▸ **BRIEF**:
Return all of the data verbatim, dropping any picture.

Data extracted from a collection
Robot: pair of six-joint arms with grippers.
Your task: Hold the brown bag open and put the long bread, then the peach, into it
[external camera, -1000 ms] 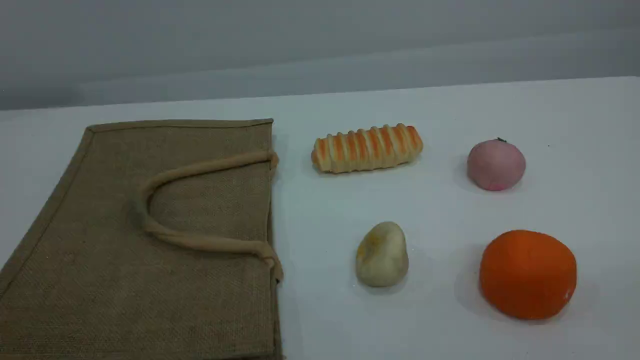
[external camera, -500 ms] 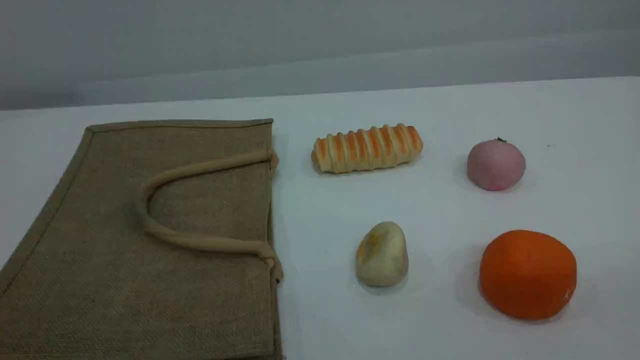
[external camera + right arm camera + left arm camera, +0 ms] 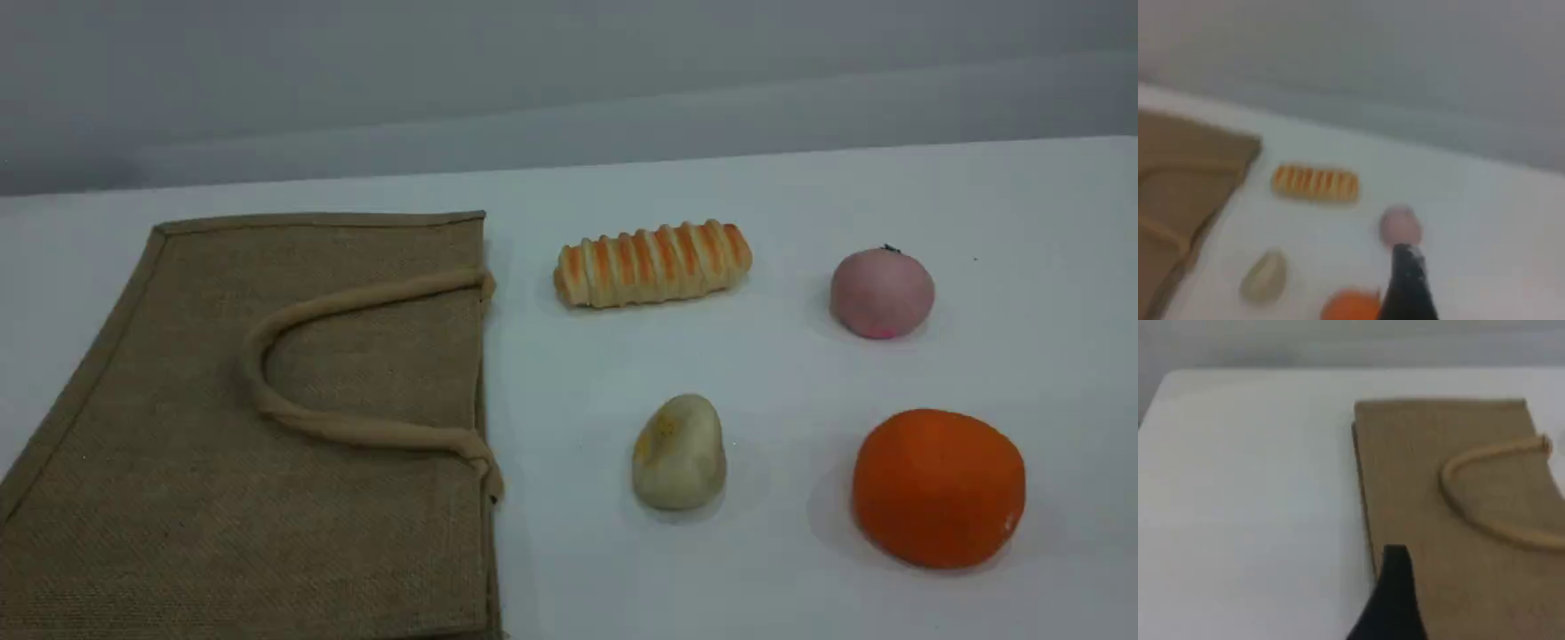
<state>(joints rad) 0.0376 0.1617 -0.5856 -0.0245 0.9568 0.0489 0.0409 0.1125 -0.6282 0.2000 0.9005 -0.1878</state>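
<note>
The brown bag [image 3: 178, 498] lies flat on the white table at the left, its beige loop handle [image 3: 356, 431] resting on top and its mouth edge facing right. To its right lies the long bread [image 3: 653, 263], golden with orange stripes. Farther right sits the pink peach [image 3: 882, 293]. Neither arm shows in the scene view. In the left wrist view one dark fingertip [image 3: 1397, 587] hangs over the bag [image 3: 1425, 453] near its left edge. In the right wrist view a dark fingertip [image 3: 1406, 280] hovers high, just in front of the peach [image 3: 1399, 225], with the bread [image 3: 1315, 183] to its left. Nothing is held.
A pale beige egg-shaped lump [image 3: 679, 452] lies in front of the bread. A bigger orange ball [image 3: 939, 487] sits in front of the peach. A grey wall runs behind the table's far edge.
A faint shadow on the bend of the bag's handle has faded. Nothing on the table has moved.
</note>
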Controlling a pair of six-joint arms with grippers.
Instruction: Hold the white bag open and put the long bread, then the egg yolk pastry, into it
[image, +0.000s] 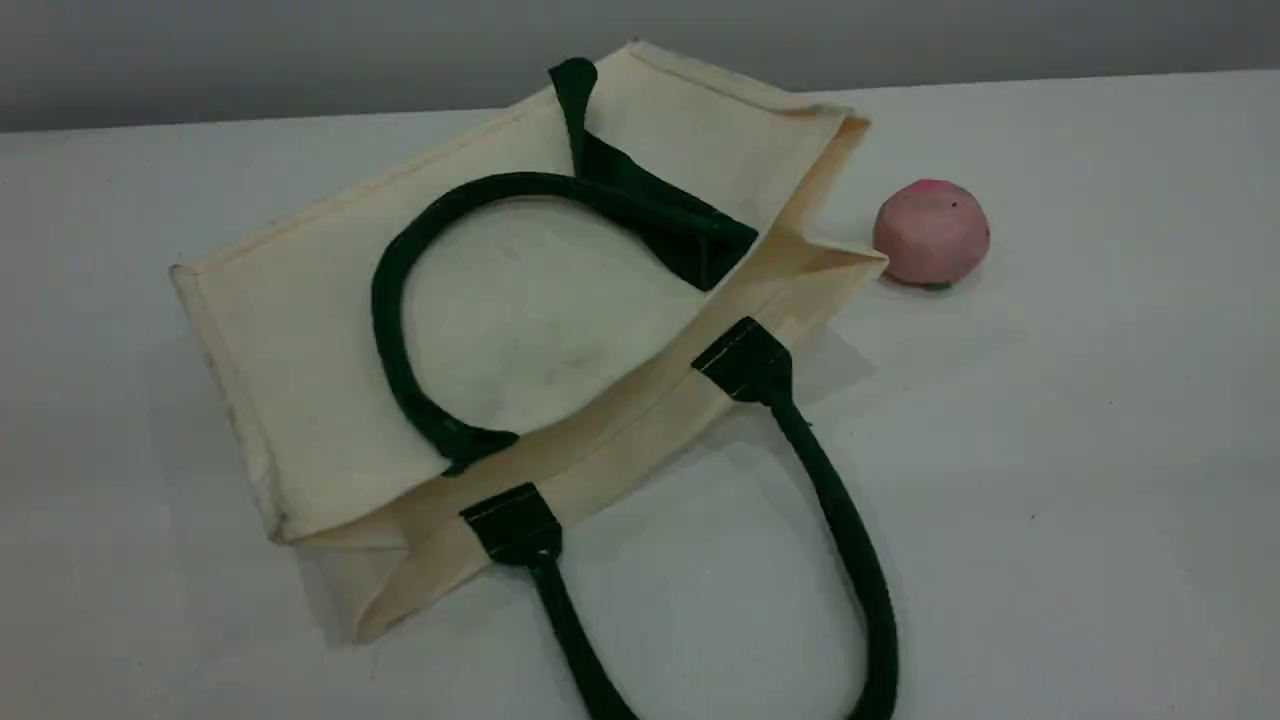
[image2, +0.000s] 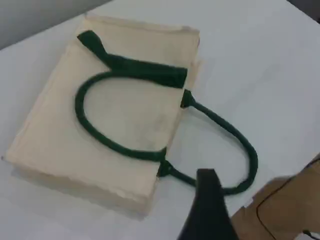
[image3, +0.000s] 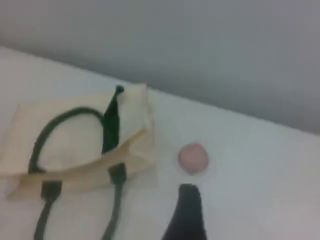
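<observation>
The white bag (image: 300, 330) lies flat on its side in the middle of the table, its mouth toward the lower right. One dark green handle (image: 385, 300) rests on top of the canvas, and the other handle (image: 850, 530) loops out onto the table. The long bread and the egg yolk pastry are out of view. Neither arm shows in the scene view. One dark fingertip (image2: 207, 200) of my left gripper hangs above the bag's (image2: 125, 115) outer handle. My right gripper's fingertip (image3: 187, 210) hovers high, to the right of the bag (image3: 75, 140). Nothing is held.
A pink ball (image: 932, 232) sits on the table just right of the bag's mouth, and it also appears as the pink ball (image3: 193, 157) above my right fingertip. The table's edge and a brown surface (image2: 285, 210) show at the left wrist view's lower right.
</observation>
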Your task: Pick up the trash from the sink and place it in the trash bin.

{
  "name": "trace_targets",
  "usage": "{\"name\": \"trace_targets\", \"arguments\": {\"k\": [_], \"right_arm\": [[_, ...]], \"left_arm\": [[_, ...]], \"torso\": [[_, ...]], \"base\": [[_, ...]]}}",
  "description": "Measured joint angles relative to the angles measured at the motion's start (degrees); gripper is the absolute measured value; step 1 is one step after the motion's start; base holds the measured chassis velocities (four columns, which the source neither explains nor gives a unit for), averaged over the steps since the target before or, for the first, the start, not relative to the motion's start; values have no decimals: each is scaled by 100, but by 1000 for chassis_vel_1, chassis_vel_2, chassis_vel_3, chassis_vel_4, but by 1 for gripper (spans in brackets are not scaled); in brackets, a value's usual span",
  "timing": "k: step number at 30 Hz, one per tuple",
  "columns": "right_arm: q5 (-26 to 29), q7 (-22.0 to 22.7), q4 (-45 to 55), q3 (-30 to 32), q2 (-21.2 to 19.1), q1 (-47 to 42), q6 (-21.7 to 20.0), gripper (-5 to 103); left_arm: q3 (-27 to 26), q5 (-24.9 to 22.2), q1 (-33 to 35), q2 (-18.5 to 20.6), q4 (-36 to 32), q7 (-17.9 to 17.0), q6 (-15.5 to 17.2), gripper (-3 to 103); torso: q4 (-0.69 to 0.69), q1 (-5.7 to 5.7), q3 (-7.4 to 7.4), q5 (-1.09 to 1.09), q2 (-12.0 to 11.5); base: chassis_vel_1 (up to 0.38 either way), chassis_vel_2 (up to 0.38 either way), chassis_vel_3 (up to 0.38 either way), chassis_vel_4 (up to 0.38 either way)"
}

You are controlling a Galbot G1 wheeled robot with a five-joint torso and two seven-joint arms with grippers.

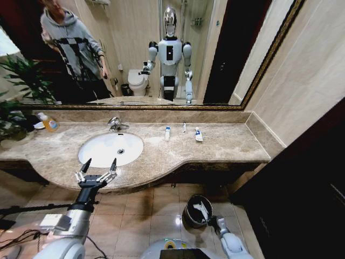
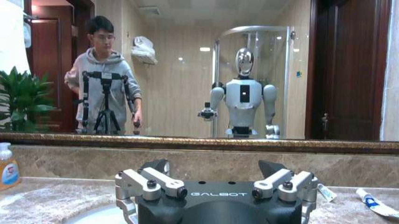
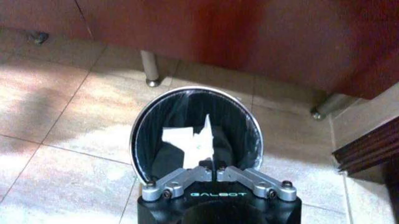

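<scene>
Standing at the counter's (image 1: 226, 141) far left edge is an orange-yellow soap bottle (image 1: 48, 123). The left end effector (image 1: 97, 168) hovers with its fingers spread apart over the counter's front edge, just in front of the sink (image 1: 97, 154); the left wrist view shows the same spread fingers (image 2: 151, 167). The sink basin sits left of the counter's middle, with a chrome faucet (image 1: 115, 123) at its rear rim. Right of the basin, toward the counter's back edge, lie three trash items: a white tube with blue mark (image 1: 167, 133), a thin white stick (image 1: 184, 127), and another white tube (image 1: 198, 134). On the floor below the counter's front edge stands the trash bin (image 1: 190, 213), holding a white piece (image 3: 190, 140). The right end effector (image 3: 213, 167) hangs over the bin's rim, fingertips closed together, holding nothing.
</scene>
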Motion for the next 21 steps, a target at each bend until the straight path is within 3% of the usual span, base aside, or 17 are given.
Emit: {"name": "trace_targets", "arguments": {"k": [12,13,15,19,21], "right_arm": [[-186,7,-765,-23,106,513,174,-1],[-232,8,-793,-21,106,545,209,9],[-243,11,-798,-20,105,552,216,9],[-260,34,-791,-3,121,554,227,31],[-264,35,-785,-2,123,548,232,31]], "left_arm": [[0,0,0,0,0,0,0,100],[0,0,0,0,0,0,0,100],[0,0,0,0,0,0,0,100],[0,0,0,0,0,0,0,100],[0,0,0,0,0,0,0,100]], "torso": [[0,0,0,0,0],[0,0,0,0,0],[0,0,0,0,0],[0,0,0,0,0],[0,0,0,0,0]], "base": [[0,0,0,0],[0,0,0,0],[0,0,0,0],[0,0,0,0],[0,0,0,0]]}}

▸ **RESPONSE**:
Robot: pair of six-joint arms with grippers.
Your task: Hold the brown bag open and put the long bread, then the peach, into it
[external camera, -1000 ms] 
[external camera, -500 ms] 
[external camera + right arm camera + left arm camera, +0 ms] 
<state>(joints rad) 0.0376 0.1617 -0.5856 -0.0245 0.9568 0.0489 0.0409 0.1125 -0.6282 0.2000 0.9005 -0.1878</state>
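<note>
The brown bag [image 3: 178, 498] lies flat on the white table at the left, its beige loop handle [image 3: 356, 431] resting on top and its mouth edge facing right. To its right lies the long bread [image 3: 653, 263], golden with orange stripes. Farther right sits the pink peach [image 3: 882, 293]. Neither arm shows in the scene view. In the left wrist view one dark fingertip [image 3: 1397, 587] hangs over the bag [image 3: 1425, 453] near its left edge. In the right wrist view a dark fingertip [image 3: 1406, 280] hovers high, just in front of the peach [image 3: 1399, 225], with the bread [image 3: 1315, 183] to its left. Nothing is held.
A pale beige egg-shaped lump [image 3: 679, 452] lies in front of the bread. A bigger orange ball [image 3: 939, 487] sits in front of the peach. A grey wall runs behind the table's far edge.
A faint shadow on the bend of the bag's handle has faded. Nothing on the table has moved.
</note>
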Controlling a pair of six-joint arms with grippers.
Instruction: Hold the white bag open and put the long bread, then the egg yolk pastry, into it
[image, +0.000s] 
[image2, +0.000s] 
[image3, +0.000s] 
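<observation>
The white bag (image: 300, 330) lies flat on its side in the middle of the table, its mouth toward the lower right. One dark green handle (image: 385, 300) rests on top of the canvas, and the other handle (image: 850, 530) loops out onto the table. The long bread and the egg yolk pastry are out of view. Neither arm shows in the scene view. One dark fingertip (image2: 207, 200) of my left gripper hangs above the bag's (image2: 125, 115) outer handle. My right gripper's fingertip (image3: 187, 210) hovers high, to the right of the bag (image3: 75, 140). Nothing is held.
A pink ball (image: 932, 232) sits on the table just right of the bag's mouth, and it also appears as the pink ball (image3: 193, 157) above my right fingertip. The table's edge and a brown surface (image2: 285, 210) show at the left wrist view's lower right.
</observation>
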Your task: Pick up the trash from the sink and place it in the trash bin.

{
  "name": "trace_targets",
  "usage": "{\"name\": \"trace_targets\", \"arguments\": {\"k\": [_], \"right_arm\": [[_, ...]], \"left_arm\": [[_, ...]], \"torso\": [[_, ...]], \"base\": [[_, ...]]}}",
  "description": "Measured joint angles relative to the angles measured at the motion's start (degrees); gripper is the absolute measured value; step 1 is one step after the motion's start; base holds the measured chassis velocities (four columns, which the source neither explains nor gives a unit for), averaged over the steps since the target before or, for the first, the start, not relative to the motion's start; values have no decimals: each is scaled by 100, but by 1000 for chassis_vel_1, chassis_vel_2, chassis_vel_3, chassis_vel_4, but by 1 for gripper (spans in brackets are not scaled); in brackets, a value's usual span",
  "timing": "k: step number at 30 Hz, one per tuple",
  "columns": "right_arm: q5 (-26 to 29), q7 (-22.0 to 22.7), q4 (-45 to 55), q3 (-30 to 32), q2 (-21.2 to 19.1), q1 (-47 to 42), q6 (-21.7 to 20.0), gripper (-5 to 103); left_arm: q3 (-27 to 26), q5 (-24.9 to 22.2), q1 (-33 to 35), q2 (-18.5 to 20.6), q4 (-36 to 32), q7 (-17.9 to 17.0), q6 (-15.5 to 17.2), gripper (-3 to 103); torso: q4 (-0.69 to 0.69), q1 (-5.7 to 5.7), q3 (-7.4 to 7.4), q5 (-1.09 to 1.09), q2 (-12.0 to 11.5); base: chassis_vel_1 (up to 0.38 either way), chassis_vel_2 (up to 0.38 either way), chassis_vel_3 (up to 0.38 either way), chassis_vel_4 (up to 0.38 either way)"
}

You are controlling a Galbot G1 wheeled robot with a five-joint torso and two seven-joint arms with grippers.


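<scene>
Standing at the counter's (image 1: 226, 141) far left edge is an orange-yellow soap bottle (image 1: 48, 123). The left end effector (image 1: 97, 168) hovers with its fingers spread apart over the counter's front edge, just in front of the sink (image 1: 97, 154); the left wrist view shows the same spread fingers (image 2: 151, 167). The sink basin sits left of the counter's middle, with a chrome faucet (image 1: 115, 123) at its rear rim. Right of the basin, toward the counter's back edge, lie three trash items: a white tube with blue mark (image 1: 167, 133), a thin white stick (image 1: 184, 127), and another white tube (image 1: 198, 134). On the floor below the counter's front edge stands the trash bin (image 1: 190, 213), holding a white piece (image 3: 190, 140). The right end effector (image 3: 213, 167) hangs over the bin's rim, fingertips closed together, holding nothing.
</scene>
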Motion for the next 21 steps, a target at each bend until the straight path is within 3% of the usual span, base aside, or 17 are given.
Emit: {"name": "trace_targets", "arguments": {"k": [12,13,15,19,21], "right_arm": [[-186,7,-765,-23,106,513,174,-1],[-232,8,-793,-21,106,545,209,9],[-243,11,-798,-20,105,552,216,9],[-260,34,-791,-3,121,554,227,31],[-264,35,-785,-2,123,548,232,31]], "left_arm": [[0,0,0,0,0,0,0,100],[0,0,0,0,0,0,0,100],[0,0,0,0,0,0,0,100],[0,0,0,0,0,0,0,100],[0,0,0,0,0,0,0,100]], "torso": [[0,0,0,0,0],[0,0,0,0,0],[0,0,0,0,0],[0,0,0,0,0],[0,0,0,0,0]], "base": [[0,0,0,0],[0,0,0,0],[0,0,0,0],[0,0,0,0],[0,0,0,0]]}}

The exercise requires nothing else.